> [Your objective]:
In the entries below, find the line with "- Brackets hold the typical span" and the line with "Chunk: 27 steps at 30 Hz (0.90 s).". Reproduce those two lines and every line between them exactly, and nothing more.

> [Raw data]:
#####

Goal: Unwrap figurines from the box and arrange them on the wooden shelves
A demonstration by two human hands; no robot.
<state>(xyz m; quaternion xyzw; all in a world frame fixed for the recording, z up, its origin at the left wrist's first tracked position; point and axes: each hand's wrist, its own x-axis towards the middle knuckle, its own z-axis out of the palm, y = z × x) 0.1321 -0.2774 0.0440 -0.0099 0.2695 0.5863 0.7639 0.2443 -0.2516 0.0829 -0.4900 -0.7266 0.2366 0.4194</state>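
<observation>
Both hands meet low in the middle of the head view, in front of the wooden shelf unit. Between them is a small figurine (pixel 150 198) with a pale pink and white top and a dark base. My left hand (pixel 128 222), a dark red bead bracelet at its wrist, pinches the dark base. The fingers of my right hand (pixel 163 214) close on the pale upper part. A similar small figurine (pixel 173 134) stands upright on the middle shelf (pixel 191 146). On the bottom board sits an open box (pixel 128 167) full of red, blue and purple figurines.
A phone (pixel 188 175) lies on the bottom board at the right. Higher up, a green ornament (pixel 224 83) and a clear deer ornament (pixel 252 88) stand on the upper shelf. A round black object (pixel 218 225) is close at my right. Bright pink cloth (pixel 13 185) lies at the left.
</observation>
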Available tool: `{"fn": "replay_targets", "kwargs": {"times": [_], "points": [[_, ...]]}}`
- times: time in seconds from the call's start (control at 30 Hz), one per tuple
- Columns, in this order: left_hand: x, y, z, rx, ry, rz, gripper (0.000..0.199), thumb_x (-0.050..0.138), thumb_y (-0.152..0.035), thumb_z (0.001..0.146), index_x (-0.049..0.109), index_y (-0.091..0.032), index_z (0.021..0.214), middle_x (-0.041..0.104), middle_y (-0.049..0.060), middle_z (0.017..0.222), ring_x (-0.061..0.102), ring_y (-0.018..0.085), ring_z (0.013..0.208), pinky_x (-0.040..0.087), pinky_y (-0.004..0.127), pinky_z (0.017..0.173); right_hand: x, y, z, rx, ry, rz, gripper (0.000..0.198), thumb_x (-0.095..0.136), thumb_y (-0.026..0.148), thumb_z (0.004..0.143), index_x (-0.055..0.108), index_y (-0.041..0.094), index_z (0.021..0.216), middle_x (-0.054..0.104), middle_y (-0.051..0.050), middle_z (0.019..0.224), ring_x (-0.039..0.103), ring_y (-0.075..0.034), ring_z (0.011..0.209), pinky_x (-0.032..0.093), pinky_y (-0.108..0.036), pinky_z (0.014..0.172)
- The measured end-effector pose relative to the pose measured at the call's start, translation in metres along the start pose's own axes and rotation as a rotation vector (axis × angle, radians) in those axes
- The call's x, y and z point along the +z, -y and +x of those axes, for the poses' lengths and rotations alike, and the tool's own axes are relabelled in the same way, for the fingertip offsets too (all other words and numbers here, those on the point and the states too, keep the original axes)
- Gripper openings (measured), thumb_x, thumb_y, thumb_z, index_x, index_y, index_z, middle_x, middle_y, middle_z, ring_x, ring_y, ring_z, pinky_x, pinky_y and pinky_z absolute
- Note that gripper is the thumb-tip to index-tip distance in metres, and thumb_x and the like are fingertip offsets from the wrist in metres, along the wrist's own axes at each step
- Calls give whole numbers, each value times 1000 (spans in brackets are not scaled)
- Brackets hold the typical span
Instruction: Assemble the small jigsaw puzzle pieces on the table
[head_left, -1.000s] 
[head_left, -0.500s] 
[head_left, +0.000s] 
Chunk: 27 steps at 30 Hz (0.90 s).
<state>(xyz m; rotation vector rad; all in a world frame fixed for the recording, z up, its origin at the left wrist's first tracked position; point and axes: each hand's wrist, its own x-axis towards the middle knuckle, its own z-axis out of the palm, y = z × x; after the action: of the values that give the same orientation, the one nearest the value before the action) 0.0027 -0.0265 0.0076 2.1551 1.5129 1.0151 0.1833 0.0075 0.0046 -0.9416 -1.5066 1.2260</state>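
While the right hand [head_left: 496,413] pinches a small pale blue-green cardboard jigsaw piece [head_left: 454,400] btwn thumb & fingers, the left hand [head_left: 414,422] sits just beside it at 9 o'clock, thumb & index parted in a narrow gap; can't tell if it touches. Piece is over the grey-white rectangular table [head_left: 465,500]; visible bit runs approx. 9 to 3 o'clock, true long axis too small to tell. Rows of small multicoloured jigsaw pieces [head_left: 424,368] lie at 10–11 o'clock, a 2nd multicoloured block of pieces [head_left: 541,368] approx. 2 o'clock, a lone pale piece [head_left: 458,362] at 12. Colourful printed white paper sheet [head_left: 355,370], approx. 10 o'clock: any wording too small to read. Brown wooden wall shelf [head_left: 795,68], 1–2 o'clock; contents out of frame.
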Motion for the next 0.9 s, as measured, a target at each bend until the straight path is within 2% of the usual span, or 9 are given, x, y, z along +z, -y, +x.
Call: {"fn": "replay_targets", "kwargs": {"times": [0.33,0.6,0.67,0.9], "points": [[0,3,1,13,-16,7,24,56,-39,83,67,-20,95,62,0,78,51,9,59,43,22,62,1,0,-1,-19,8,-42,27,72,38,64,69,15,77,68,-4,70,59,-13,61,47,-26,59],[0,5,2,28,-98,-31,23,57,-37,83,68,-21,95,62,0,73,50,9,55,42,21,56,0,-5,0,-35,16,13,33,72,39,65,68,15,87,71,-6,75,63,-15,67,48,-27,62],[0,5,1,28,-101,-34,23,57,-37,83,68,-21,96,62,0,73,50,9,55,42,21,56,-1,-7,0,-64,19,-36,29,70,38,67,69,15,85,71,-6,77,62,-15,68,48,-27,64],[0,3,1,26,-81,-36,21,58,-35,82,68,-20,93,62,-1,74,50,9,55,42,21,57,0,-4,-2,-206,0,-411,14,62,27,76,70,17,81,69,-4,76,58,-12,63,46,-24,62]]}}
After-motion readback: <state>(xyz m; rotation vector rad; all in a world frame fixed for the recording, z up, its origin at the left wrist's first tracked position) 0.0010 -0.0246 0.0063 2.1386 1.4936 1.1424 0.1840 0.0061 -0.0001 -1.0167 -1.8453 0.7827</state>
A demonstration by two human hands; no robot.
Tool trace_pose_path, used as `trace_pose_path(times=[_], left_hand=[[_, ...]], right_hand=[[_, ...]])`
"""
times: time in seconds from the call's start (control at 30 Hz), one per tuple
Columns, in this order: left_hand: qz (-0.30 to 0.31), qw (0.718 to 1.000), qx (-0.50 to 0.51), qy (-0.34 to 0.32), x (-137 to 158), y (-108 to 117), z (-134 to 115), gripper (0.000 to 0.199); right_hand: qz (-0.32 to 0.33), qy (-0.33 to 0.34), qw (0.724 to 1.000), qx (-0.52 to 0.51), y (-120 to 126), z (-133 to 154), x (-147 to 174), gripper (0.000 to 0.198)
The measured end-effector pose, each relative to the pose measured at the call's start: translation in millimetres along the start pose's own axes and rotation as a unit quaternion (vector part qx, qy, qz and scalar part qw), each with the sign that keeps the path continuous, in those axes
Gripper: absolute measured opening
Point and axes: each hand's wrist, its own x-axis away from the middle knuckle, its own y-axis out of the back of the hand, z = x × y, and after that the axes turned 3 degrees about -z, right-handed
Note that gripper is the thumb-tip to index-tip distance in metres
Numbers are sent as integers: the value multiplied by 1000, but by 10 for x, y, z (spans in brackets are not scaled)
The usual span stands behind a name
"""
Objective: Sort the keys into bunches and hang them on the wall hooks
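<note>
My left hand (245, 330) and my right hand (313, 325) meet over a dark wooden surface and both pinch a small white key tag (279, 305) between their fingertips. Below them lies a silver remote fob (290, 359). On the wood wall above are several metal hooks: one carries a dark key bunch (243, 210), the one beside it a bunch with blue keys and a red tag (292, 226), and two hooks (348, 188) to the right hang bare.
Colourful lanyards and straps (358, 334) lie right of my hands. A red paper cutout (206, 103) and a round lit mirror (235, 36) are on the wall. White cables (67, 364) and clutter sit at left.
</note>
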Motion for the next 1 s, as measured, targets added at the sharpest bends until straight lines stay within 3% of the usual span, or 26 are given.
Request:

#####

> [Written response]:
- Brackets hold the typical span
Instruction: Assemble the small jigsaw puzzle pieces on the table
[head_left, -1.000s] 
[head_left, -0.500s] 
[head_left, +0.000s] 
Chunk: 27 steps at 30 Hz (0.90 s).

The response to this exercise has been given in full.